D'après les conclusions de l'autorité de régulation, l'eau ne provient pas du territoire des Carpates ukrainiennes, contrairement à ce que pourraient laisser croire la marque et le design des étiquettes. L'enquête a été ouverte suite à une plainte d'un consommateur. Au cours de l'examen, le comité a sollicité l'avis d'experts de plusieurs institutions scientifiques, notamment des spécialistes en géologie, cartographie et études régionales.

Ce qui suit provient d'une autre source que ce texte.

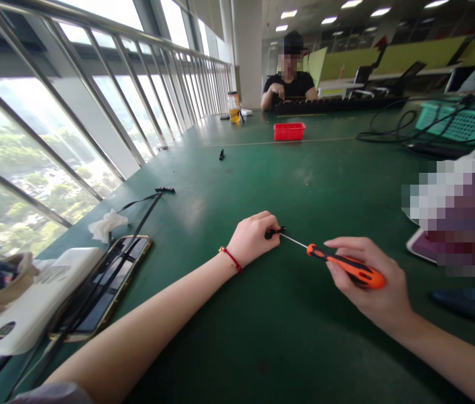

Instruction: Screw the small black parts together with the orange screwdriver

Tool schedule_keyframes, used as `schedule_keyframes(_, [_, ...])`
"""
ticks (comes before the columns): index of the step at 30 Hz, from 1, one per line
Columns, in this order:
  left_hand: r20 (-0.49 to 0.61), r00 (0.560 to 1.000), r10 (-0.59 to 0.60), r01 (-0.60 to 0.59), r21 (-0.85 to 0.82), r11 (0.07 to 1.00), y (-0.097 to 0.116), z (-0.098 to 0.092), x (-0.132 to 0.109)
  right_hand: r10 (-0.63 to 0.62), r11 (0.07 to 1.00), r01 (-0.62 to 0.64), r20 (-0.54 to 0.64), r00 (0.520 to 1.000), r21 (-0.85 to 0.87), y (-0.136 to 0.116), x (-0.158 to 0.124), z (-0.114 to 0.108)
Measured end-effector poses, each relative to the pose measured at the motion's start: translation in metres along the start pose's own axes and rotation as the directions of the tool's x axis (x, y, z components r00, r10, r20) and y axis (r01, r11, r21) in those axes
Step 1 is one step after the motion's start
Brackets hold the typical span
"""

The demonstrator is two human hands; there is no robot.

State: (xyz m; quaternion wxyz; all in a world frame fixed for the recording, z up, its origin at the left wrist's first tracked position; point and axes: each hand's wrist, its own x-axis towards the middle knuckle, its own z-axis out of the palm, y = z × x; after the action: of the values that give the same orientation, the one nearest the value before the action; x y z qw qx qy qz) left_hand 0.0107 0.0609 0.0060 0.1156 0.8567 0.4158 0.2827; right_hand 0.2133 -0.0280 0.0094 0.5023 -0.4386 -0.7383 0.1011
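My left hand [256, 235], with a red bracelet at the wrist, pinches a small black part [281, 230] low over the green table. My right hand [378, 280] holds an orange-and-black screwdriver [347, 266] by its handle, the fingers loosely round it. The screwdriver's thin metal shaft points left, and its tip is at the black part; whether it sits in a screw is too small to tell. Another small black piece [221, 154] lies farther off on the table. My left fingers hide some of the held part.
A red tray [289, 132] stands at the far side, near a bottle [234, 108] and a seated person [290, 78]. To my left lie a phone [111, 286], a white power bank [39, 303], cables and a tissue [108, 224]. A teal basket [452, 124] with cables is at right.
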Motion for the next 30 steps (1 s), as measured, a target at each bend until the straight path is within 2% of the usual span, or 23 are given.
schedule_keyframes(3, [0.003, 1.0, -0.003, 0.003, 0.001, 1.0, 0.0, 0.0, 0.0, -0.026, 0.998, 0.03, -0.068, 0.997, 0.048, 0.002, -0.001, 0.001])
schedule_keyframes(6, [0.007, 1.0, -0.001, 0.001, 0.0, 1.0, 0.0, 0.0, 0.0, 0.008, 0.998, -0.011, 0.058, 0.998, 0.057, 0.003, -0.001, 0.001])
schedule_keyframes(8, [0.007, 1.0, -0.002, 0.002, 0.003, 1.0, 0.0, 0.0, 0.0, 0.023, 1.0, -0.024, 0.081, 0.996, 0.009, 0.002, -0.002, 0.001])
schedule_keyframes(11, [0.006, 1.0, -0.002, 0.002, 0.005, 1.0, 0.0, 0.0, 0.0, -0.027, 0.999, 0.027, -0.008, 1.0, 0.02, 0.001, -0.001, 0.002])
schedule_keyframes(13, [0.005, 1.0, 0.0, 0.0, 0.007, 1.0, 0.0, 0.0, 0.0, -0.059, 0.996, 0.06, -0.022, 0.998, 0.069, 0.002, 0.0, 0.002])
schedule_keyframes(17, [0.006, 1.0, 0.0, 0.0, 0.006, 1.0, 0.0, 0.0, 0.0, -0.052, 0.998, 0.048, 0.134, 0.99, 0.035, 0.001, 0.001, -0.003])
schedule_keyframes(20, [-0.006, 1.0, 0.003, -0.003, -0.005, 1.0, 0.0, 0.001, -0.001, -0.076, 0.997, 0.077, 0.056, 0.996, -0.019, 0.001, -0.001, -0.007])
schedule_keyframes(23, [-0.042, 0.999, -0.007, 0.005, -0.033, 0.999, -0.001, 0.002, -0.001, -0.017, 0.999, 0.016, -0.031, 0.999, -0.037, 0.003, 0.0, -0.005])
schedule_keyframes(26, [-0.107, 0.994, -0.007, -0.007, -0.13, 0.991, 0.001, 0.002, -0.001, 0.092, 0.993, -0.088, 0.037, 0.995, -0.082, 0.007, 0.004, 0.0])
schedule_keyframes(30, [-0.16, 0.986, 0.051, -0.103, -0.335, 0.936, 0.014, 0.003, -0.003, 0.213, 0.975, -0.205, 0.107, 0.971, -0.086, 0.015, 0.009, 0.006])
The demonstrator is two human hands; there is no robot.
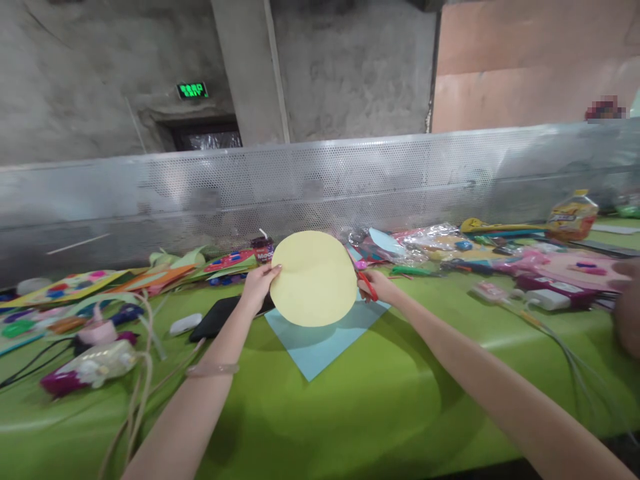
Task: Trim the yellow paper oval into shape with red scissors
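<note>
A pale yellow paper circle [314, 280] is held up in front of me, its left edge pinched between the thumb and fingers of my left hand [259, 283]. My right hand [377, 285] is closed around the red handles of a pair of scissors [369, 288] at the circle's right edge. The blades point up and to the left, and I cannot tell how far apart they are. Below the circle a light blue sheet of paper [313, 357] lies on the green table, one corner toward me, its upper part hidden by the circle.
Left of my arm are a black phone [216, 319], a white oval case [186, 325], cables and a power strip [87, 367]. Coloured paper crafts [75, 285] line the back. Right are plastic-wrapped supplies, a drink bottle [574, 217], a white adapter [549, 299] and part of another person's hand [627, 310].
</note>
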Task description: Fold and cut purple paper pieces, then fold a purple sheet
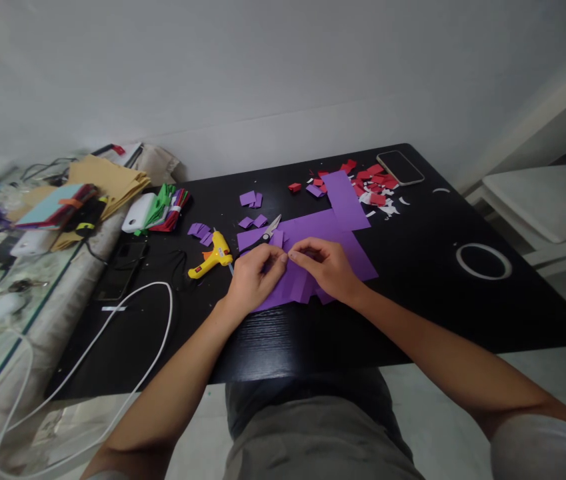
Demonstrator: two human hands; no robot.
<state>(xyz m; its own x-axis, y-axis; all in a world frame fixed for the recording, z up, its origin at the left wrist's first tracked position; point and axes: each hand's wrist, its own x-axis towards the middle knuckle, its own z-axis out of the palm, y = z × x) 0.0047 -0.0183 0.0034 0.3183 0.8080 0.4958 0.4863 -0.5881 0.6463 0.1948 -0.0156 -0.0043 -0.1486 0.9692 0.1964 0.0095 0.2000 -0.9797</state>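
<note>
My left hand (255, 275) and my right hand (327, 268) meet over the purple paper sheet (355, 252), fingertips pinched and nearly touching. Whatever is between the fingers is too small to make out. Just behind my left fingers are a purple paper piece (277, 239) and a pair of scissors (271, 229) with the blades open. More purple pieces lie on the sheet below my hands, partly hidden by them. Left of my left hand rests a yellow hot glue gun (217, 255). A purple paper strip (347, 200) overlaps the sheet's far right corner.
Small purple rectangles (201, 233) lie beyond the glue gun. Red and white scraps (377, 187) and a phone (400, 167) are at the back right. A white ring (483, 261) lies on the right. A white cable (169, 313) loops over the black table's left side.
</note>
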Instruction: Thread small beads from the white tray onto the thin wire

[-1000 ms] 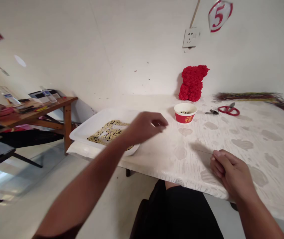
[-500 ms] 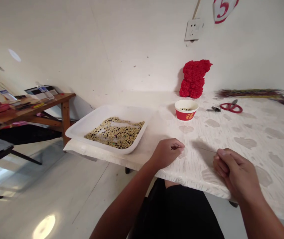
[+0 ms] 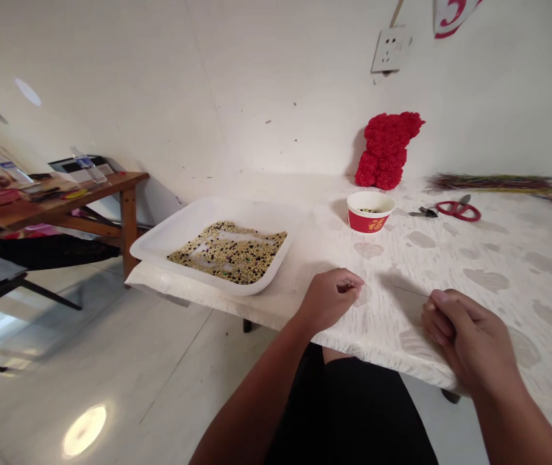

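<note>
Left hand [image 3: 328, 299] off tray [image 3: 183, 223], curled by table edge [image 3: 256, 310]; right hand [image 3: 469, 342] curled; grips unclear

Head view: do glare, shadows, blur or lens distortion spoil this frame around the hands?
In the head view, the left hand and right hand look fairly sharp, without obvious motion blur; a soft shadow falls on the tabletop beside the right hand; a round glare spot sits on the floor, away from the hands; wide-angle distortion tilts and bows the wall.

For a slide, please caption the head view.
Left hand and right hand hold a thin strand near a seed tray.
</note>
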The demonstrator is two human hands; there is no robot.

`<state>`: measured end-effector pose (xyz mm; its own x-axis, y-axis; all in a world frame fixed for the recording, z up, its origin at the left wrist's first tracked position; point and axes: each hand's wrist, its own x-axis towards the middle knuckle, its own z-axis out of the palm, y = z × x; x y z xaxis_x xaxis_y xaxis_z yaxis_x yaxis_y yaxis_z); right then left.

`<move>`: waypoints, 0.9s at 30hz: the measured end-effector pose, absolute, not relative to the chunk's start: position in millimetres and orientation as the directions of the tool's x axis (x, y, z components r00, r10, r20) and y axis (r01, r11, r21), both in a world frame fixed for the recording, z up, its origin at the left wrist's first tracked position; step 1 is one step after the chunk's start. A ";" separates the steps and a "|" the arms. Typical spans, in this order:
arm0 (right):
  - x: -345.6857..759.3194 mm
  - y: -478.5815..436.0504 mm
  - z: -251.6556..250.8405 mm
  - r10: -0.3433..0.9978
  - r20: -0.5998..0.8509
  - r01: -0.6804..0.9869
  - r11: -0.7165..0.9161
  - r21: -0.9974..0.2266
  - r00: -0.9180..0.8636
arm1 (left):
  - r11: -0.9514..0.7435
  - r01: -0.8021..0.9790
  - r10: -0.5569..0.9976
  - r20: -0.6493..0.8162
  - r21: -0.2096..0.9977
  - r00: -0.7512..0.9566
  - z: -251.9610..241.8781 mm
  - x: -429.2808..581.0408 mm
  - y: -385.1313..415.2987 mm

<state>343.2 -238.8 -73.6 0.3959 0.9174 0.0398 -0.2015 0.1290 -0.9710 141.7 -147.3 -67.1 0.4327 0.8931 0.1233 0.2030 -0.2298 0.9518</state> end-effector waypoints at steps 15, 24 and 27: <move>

D'après les données recueillies, le gisement de Yuzhno-Strutynske, d'où est extraite l'eau de cette marque, ainsi que le village de Strutyn, dans la région de Lviv, ne se situent pas sur le territoire des Carpates ukrainiennes. Par conséquent, l'utilisation de ce nom et de ces éléments visuels pourrait induire les consommateurs en erreur quant à l'origine géographique des produits.
L'AMCU a également mené une étude sur la perception des informations figurant sur les étiquettes. Les résultats de cette enquête ont montré que l'appellation « Karpatska Dzherelna », associée à des images de montagnes, de sapins et à une carte mentionnant « Carpates », pouvait laisser croire que l'eau était puisée spécifiquement dans la région des Carpates. De l'avis du Comité, cela pourrait conférer au fabricant un avantage concurrentiel indu.
Lors de l'examen du dossier, la société Karpatskie Mineralni Vody a annoncé son intention de modifier le design des étiquettes et d'indiquer clairement que « Karpatska Dzherelna » est une marque déposée et non une indication de la région d'origine de l'eau. Cependant, le nouveau design du produit n'avait pas encore été mis en circulation au moment du jugement.
Sur la base des résultats de l'inspection, le Comité antimonopole d'Ukraine a reconnu que les actions de l'entreprise constituaient une violation de l'article 15-1 de la loi ukrainienne « sur la protection contre la concurrence déloyale » et lui a ordonné de cesser les violations concernées.